Vimos esclarecer que nossa equipe não concorda com o linchamento moral, gerado pela política do cancelamento, tanto nas redes sociais quanto dentro da própria casa, onde o participante Lucas vem sendo tratado de forma inaceitável.

O verbo “comentar”, por sua vez, tem aparecido seguido da preposição “sobre”. É possível que o traço semântico de assunto que essa preposição carrega seja responsável, pelo menos em parte, por essa “inovação”. Outra hipótese é a contaminação da regência do substantivo correlato “comentário”, este sim ligado ao seu complemento pela preposição “sobre” (fazer um comentário sobre algo).
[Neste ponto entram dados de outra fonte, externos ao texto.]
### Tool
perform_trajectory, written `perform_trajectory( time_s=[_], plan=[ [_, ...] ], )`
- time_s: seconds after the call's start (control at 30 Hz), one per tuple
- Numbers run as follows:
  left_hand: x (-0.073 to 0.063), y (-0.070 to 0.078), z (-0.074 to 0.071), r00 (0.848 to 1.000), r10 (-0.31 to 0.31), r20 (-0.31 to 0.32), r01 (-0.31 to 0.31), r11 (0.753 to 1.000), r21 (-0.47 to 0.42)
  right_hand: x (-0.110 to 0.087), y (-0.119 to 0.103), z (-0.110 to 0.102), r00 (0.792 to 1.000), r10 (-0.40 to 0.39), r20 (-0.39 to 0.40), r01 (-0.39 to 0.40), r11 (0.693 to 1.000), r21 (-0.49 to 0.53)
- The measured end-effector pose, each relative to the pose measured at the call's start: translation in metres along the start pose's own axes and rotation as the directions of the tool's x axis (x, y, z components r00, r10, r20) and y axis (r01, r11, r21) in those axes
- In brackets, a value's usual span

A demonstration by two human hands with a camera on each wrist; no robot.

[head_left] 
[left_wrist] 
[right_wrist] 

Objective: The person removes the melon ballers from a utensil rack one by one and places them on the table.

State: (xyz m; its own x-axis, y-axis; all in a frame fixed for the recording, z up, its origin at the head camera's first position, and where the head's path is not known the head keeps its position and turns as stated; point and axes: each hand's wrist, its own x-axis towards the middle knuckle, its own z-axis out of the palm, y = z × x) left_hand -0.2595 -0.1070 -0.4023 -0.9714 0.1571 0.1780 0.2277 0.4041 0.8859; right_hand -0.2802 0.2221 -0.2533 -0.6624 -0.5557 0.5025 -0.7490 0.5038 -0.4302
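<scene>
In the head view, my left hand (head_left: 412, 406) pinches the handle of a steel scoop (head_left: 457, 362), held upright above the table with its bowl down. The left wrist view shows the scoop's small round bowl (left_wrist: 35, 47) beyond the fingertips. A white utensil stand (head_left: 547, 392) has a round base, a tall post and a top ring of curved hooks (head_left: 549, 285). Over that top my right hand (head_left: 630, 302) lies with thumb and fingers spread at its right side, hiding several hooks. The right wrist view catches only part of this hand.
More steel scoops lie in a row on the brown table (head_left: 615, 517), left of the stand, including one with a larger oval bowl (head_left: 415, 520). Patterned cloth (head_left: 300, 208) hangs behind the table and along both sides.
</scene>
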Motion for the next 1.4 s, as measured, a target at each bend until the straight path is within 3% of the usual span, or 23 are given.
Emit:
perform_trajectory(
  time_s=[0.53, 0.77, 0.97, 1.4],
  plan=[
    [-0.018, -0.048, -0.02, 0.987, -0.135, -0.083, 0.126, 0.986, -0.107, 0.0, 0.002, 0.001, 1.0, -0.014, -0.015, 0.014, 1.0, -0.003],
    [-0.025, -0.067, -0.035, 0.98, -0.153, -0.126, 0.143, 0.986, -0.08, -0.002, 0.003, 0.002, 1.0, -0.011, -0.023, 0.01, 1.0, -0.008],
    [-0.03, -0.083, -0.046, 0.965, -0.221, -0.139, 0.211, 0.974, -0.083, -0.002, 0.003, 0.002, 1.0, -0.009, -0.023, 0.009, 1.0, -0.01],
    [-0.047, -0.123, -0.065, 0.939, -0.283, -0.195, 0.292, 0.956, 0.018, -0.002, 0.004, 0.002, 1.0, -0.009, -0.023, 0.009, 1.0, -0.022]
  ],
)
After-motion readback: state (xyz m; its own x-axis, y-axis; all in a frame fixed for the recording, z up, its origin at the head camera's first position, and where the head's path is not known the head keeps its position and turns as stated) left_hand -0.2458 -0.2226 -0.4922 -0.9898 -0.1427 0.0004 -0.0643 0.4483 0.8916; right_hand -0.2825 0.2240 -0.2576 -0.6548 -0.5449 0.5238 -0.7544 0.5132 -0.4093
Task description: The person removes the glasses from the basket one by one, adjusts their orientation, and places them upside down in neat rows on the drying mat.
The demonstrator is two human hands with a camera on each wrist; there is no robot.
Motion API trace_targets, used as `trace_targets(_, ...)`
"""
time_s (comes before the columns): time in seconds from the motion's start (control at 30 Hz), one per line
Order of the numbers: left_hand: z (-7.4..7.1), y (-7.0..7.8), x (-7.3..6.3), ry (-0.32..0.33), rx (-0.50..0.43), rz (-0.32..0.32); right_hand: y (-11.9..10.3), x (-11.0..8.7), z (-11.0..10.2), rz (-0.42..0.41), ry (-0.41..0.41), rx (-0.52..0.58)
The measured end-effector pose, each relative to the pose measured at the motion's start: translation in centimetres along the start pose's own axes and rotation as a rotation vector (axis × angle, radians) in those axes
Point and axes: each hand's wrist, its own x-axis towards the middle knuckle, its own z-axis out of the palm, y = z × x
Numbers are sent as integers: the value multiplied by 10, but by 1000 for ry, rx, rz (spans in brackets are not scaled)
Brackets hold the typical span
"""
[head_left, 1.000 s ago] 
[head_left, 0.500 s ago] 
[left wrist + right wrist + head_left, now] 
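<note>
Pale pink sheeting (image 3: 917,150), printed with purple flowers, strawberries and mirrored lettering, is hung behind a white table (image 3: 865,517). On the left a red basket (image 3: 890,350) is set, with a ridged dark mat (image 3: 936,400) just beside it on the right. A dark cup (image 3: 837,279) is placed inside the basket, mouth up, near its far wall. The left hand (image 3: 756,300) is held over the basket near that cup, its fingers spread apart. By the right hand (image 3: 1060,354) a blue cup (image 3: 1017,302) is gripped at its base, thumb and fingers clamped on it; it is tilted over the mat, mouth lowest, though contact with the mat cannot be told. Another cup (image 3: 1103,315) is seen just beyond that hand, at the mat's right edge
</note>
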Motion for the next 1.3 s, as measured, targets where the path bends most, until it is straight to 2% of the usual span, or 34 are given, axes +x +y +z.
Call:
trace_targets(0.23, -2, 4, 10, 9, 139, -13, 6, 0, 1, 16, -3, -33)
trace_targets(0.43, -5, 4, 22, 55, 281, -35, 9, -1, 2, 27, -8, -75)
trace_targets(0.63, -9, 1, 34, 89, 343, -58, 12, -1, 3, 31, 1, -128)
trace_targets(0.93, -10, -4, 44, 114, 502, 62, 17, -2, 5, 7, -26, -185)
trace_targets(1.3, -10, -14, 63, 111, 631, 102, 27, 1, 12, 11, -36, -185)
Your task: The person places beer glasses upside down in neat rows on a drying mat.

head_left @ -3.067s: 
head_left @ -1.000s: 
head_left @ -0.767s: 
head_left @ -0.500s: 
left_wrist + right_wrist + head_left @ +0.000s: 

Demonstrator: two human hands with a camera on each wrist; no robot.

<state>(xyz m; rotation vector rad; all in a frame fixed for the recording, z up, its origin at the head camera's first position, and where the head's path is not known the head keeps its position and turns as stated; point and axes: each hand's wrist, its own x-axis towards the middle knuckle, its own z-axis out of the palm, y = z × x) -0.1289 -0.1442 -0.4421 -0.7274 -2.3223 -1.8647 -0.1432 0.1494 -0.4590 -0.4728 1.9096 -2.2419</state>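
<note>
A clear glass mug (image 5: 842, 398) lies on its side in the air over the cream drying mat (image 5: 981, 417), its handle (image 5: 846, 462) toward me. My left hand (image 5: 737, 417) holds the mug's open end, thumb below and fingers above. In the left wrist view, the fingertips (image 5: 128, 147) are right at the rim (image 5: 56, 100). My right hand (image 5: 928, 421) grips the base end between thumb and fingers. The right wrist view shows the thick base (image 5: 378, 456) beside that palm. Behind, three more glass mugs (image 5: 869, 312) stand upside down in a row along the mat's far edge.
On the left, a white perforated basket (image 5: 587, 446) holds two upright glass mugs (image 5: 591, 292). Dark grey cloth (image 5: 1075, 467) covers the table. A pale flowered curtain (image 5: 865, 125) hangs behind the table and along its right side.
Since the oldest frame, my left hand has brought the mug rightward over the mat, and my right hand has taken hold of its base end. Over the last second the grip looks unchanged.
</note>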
Vejamos alguns exemplos, todos extraídos do mesmo texto:

O advogado da auditora, Joseph Araújo, não confirmou o uso do papel timbrado nas denúncias e preferiu não comentar sobre essa acusação.

[…]

O TJ-RN não comentou a prisão da auditora, nem as denúncias feitas por ela contra o magistrado. “O Tribunal de Justiça não se pronuncia e não emite juízo de valor sobre o assunto, que tramita nas esferas judiciais competentes”, afirmou em nota.

[…]

O CNJ aguarda a conclusão do processo disciplinar para dar andamento ao procedimento de apuração interna contra o juiz. A Folha entrou em contato com o órgão no último dia 23 para comentar sobre o caso, mas não recebeu resposta até a publicação deste texto.

Vale observar a hesitação entre as duas construções. A única considerada correta, à luz da norma-padrão, é a segunda (O TJ-RN não comentou a prisão). Comentamos a prisão, a acusação, o caso, enfim, comentamos alguma coisa (não “sobre” alguma coisa). Esse uso, no entanto, é muito frequente na imprensa como um todo. Vejamos mais um exemplo:

“Só que não tenho vergonha, foi a forma que levei”, afirma a atriz. “Nunca menti pra ninguém, não fui falsa, só fui jogadora. Fugi dos paredões como o Tiago pedia”, assegurou. A youtuber também comentou sobre sua trajetória no jogo durante o programa BBB: A eliminação (Multishow).

Em suma, nossa recomendação aos jornalistas da Folha é que usem “corroborar” e “comentar” como transitivos diretos (sem preposição).